= Beginning of Section =
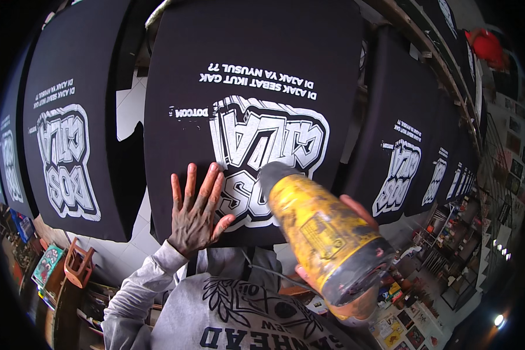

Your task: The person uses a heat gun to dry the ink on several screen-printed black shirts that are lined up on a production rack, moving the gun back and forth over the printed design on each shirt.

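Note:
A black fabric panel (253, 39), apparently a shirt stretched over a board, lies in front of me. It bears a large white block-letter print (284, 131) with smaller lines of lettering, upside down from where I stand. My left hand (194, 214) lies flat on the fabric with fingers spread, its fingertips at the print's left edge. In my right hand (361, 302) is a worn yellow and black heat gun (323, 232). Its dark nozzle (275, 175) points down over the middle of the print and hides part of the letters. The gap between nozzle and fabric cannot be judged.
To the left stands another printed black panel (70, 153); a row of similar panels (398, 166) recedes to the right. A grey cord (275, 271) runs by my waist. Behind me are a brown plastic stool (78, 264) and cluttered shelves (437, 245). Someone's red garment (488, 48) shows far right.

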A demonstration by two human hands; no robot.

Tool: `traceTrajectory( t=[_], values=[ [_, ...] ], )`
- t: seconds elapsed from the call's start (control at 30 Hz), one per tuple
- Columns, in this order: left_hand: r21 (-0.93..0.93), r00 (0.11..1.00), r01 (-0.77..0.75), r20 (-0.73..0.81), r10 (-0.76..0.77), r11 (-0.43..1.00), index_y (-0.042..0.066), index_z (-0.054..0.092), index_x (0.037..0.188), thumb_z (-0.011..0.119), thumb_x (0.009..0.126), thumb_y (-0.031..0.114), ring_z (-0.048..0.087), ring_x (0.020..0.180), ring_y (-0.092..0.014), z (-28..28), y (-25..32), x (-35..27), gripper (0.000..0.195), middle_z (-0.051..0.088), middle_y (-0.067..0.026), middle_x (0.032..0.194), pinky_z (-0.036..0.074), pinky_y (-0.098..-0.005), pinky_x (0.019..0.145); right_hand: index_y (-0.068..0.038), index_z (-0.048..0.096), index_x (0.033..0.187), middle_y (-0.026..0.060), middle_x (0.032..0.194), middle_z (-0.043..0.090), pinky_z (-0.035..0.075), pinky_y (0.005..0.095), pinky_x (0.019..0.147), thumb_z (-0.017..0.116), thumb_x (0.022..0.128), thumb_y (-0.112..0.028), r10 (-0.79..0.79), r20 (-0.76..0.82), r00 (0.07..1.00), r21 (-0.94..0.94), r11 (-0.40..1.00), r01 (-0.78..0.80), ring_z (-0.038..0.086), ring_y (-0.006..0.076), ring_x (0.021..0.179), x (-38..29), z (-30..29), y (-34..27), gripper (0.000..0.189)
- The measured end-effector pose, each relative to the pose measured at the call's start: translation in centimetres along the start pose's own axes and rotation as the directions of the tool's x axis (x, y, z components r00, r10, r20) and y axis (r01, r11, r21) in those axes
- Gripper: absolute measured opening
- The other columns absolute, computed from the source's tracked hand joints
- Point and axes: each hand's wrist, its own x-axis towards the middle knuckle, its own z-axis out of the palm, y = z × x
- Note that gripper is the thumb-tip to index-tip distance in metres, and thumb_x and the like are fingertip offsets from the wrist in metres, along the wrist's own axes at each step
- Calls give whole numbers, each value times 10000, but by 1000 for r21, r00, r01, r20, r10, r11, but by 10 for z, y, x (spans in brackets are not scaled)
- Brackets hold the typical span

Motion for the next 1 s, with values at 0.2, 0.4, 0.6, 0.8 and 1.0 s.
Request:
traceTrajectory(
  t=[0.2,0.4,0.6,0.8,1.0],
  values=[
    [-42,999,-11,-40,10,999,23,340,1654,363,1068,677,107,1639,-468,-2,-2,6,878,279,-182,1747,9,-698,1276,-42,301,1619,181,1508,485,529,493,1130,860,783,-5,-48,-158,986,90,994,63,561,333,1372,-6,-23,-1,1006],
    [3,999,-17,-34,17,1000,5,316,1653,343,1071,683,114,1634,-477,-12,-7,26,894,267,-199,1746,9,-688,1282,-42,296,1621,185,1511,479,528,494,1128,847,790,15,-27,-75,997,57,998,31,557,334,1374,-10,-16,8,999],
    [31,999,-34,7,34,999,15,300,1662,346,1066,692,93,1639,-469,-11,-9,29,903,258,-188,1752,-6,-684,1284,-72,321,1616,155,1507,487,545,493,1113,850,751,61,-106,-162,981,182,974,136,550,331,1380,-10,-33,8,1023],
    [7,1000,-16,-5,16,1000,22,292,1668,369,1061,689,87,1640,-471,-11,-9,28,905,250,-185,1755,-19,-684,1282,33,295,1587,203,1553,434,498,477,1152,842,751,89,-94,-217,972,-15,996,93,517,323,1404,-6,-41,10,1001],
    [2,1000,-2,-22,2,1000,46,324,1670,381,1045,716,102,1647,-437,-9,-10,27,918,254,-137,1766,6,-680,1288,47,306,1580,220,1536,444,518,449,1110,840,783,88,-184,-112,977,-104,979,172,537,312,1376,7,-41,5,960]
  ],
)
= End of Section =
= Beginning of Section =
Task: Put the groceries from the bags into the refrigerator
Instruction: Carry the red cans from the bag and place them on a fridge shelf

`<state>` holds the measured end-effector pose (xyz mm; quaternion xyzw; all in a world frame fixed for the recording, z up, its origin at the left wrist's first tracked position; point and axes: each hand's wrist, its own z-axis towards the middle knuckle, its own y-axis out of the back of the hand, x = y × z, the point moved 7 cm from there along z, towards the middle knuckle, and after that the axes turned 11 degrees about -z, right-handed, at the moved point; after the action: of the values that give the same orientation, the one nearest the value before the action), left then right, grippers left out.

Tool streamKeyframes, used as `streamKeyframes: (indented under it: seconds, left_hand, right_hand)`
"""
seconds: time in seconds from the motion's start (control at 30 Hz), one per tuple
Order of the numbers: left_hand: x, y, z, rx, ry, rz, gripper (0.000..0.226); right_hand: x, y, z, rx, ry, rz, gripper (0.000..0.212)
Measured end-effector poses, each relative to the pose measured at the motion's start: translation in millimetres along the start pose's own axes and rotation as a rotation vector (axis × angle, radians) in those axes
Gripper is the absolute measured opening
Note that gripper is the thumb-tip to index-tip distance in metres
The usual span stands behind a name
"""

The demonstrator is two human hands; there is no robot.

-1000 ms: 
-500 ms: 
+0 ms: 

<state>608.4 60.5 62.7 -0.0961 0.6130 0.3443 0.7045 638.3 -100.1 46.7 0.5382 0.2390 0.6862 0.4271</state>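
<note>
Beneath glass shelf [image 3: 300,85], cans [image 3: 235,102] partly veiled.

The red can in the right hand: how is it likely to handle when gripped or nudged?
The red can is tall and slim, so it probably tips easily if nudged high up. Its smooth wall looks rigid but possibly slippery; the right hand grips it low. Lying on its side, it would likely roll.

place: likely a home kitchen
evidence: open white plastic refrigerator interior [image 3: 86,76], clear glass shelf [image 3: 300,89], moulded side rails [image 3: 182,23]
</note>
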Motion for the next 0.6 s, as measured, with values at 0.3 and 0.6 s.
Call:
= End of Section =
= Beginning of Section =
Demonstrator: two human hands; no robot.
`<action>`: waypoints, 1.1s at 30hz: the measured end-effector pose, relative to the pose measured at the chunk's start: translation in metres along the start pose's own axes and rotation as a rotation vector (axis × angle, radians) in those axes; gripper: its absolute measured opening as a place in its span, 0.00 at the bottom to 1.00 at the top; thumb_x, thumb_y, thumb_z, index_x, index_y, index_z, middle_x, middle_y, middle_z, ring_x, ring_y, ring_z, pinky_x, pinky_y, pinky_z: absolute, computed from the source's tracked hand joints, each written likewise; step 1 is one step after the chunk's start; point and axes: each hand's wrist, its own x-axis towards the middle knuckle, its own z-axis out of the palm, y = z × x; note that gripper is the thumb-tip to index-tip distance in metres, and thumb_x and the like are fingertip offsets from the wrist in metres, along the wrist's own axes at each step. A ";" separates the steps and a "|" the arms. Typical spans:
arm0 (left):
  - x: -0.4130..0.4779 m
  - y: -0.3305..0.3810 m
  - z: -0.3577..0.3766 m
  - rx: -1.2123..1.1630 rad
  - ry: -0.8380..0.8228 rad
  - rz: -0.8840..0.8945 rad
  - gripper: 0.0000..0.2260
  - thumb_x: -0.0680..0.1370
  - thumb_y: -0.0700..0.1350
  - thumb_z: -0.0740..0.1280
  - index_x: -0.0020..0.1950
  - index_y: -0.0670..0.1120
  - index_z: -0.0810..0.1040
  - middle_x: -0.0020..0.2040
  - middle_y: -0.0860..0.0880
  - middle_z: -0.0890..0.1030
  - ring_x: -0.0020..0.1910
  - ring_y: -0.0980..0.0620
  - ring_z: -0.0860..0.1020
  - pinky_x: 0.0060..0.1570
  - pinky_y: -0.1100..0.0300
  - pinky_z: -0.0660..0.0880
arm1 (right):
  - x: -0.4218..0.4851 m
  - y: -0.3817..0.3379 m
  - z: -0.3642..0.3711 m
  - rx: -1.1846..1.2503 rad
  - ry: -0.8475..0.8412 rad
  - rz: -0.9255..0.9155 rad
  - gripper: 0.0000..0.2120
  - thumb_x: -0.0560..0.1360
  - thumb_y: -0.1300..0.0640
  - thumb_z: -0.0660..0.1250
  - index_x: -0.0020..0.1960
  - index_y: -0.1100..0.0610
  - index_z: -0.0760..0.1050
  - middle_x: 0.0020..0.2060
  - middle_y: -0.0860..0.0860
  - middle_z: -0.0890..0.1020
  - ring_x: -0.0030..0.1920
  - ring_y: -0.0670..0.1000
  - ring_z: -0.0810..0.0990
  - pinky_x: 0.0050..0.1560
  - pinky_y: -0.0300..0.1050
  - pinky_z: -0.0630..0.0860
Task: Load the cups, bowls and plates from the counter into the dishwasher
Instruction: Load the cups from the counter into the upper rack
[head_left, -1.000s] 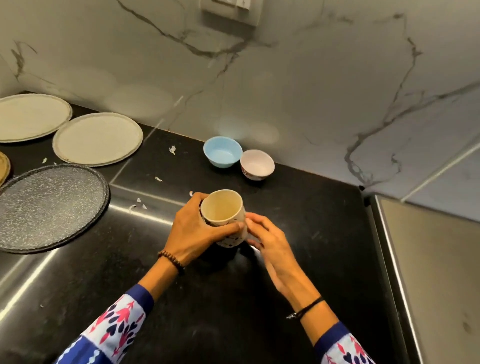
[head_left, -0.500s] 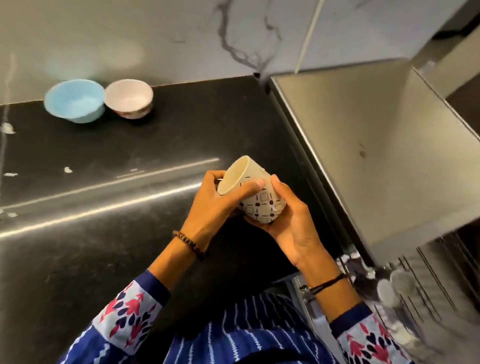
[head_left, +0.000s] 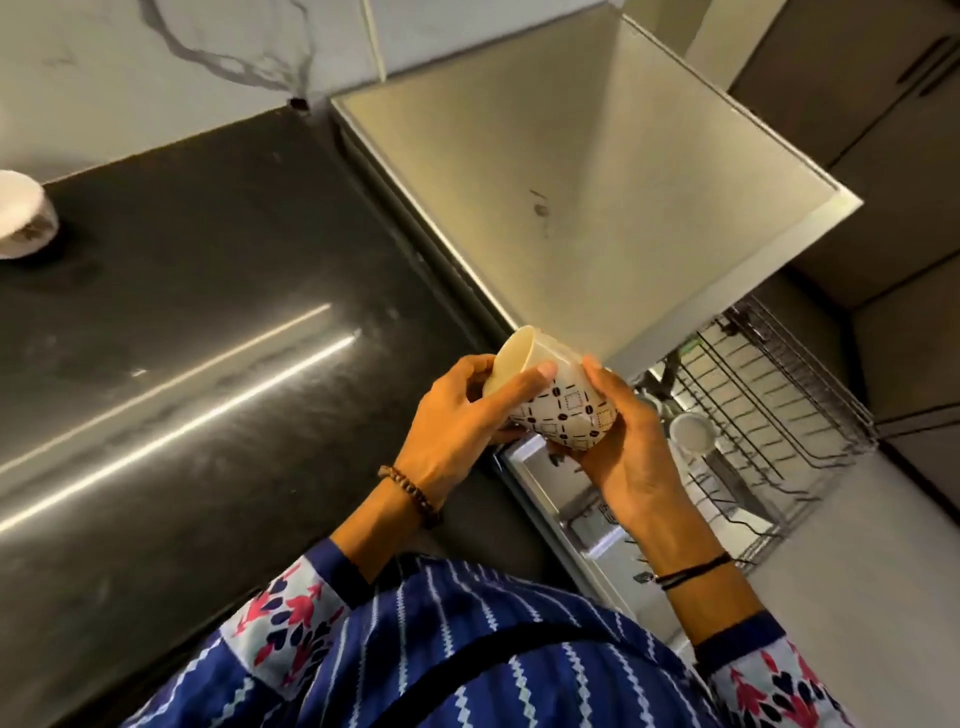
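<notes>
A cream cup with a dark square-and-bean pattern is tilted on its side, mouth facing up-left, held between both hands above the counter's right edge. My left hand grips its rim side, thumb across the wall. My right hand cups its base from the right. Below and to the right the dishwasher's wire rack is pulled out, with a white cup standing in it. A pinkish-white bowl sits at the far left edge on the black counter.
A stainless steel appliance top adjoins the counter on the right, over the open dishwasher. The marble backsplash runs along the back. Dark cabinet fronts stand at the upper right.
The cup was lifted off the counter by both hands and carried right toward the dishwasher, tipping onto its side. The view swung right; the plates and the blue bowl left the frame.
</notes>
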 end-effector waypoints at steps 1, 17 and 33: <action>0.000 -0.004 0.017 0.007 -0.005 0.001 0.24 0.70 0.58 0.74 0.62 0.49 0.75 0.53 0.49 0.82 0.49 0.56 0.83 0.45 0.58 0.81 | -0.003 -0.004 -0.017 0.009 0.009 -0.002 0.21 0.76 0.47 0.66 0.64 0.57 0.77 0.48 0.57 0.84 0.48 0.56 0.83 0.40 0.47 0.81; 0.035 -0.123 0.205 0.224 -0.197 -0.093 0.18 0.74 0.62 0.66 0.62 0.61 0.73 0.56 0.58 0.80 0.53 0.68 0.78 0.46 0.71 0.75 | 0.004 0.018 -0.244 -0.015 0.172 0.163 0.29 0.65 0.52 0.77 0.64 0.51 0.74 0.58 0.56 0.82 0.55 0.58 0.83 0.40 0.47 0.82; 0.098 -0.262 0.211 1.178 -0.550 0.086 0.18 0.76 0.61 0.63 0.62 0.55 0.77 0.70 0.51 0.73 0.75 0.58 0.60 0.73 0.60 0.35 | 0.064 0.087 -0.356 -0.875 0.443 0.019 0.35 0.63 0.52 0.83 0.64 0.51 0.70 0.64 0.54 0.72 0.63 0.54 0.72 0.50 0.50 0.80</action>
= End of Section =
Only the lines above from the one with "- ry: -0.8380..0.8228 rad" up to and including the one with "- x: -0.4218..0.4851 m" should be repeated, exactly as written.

- [Task output]:
  - ry: -0.8380..0.8228 rad
  - rz: -0.8840..0.8945 rad
  - gripper: 0.0000..0.2260
  - thumb_x: -0.0680..0.1370
  - thumb_y: -0.0700..0.1350
  - thumb_z: -0.0740..0.1280
  - index_x: -0.0020..0.1950
  - index_y: -0.0670..0.1120
  - index_z: -0.0810..0.1040
  - middle_x: -0.0020..0.2040
  - middle_y: -0.0860..0.0880
  - middle_z: -0.0890..0.1030
  - ring_x: -0.0020..0.1910
  - ring_y: -0.0980..0.0620
  - ring_z: -0.0860..0.1020
  - pinky_x: 0.0060..0.1570
  - pinky_y: -0.1100..0.0300
  - pinky_z: -0.0660..0.0880
arm1 (right):
  - x: -0.4218..0.4851 m

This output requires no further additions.